Senin, 25 Oktober 2010

Gurat Derita Sang Pemungut Ikan

Oleh: Hibatun Wafiroh
Ingar bingar suara ribuan manusia menyeruak di tempat pelelangan ikan sambil memperhatikan timbunan ikan yang jumlahnya tak diketahui pasti karena saking banyaknya. Tak hanya pedagang dan pembeli yang berperan aktif di tempat bermuaranya hasil laut itu, para kuli angkut pun turut mewarnai. Mereka bak semut yang kompak bertandang ke sana karena daya magnet ikan yang begitu kuat. 

Ya, mereka rela membiarkan malamnya berlalu demi memperoleh keuntungan besar dari jutaan ikan yang dijajakan di sana.
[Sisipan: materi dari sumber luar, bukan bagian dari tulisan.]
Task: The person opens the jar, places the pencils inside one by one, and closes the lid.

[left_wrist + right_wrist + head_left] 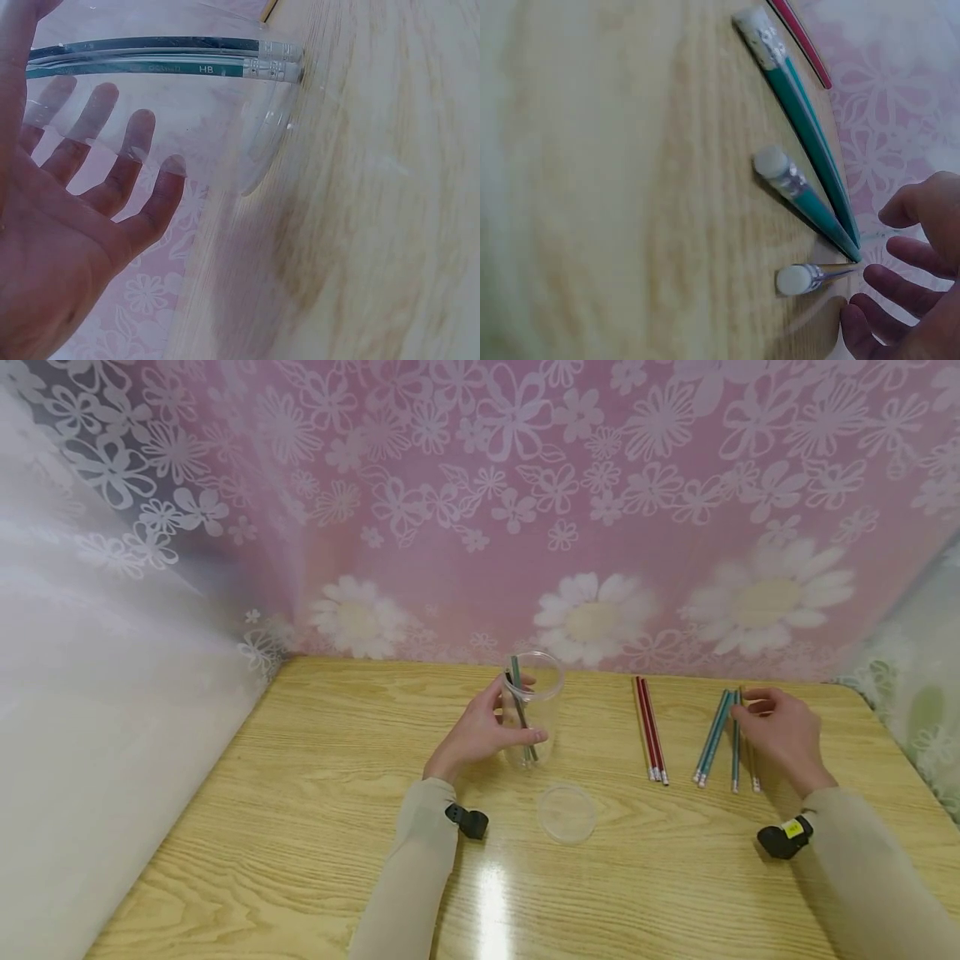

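While left fingers (139,135) clasp the clear jar (546,710), right fingers (900,289) hang apart near pencils (736,752), any contact unclear

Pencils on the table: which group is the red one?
The leftmost group: those red pencils lie nearest the clear jar, while the teal pencils lie further right, closer to the right hand.

From above, the head camera looks forward and down across the table (300,860) to the floral curtain (465,485). The left wrist camera, rolled sideways, looks from close up at the clear jar (217,112); the right, also rolled and close, faces the teal pencils (802,120). The head view shows both from farther off.
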Demonstrator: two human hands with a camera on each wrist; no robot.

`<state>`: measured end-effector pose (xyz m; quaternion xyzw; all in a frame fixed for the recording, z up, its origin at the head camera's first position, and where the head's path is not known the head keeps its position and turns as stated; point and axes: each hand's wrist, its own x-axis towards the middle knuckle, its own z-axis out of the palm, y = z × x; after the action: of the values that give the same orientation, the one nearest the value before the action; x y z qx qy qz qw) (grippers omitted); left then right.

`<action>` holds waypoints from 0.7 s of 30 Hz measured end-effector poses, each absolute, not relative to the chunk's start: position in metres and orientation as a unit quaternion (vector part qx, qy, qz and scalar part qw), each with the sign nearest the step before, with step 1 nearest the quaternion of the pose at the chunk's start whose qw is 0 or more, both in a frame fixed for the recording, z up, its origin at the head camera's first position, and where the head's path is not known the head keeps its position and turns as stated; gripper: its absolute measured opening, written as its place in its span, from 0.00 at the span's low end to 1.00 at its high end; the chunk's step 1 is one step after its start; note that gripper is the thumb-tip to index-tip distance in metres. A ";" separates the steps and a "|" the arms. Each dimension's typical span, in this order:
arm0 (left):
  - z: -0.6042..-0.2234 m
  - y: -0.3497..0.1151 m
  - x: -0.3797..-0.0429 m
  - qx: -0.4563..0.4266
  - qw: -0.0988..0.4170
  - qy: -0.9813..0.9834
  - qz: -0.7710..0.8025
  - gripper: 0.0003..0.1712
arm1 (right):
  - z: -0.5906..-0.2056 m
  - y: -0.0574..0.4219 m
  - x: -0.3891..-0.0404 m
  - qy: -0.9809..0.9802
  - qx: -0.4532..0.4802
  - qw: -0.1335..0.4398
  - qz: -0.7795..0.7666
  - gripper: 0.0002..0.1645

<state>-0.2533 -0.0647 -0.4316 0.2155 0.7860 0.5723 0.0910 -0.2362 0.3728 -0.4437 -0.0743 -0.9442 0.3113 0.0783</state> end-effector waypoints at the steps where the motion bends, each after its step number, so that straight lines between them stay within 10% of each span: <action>1: -0.432 -0.065 -0.253 0.216 0.091 0.785 0.573 0.43 | -0.444 0.374 -0.238 -0.945 -0.076 0.075 0.308 0.31; 21: -0.429 -0.065 -0.253 0.209 0.101 0.785 0.575 0.42 | -0.445 0.374 -0.249 -0.967 -0.050 0.069 0.242 0.21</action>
<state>-0.2528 -0.0654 -0.4294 0.2094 0.7848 0.5745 0.1014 -0.2494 0.3740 -0.4446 -0.0498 -0.9665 0.2420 0.0694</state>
Andai tak ada ikan yang menghiasi tempat itu, mungkin mereka akan memburu tempat lain atau bahkan memilih untuk berdiam diri di kamar sambil memejamkan mata.


Adalah Ila yang tak pernah absen mengunjungi lokasi yang khas dengan bau amisnya sejak tiga tahun lalu. Dia bukan pebisnis yang memborong ikan lantas menjualnya kembali. Pun bukan istri nelayan yang setia menjaga hasil tangkapan suaminya agar untung besar diraihnya. Juga bukan tukang kuli angkut yang menjelma menjadi budak di tengah kerumunan manusia merdeka. Ila tidak termasuk dari ketiga profesi itu. Usianya masih terlalu belia sehingga rasanya mustahil menjalani pekerjaan jual beli ataupun kuli angkut ikan.

Ila, gadis berumur lima belas tahun itu hanyalah seorang pemungut. Bukan pemungut sampah, pun bukan pemungut uang. Ia adalah pemungut ikan. Ia tak sendiri. Ada puluhan anak lainnya yang rela berdesak-desakan dengan tubuh orang dewasa demi mendapatkan sisa-sisa ikan yang tercecer. Ikan yang meloberi ember penampung kerap jatuh ke lantai. Dan tugas pemungutan diserahkan kepada anak-anak malang tak berdosa itu. Kerasnya kehidupan ibu kota telah merenggut kemerdekaan dan keceriaan masa kecil mereka. Kemiskinan menuntut mereka untuk melakoni pekerjaan yang dianggap hina oleh kebanyakan orang. Namun juga tak jarang yang menaruh iba kepada mereka.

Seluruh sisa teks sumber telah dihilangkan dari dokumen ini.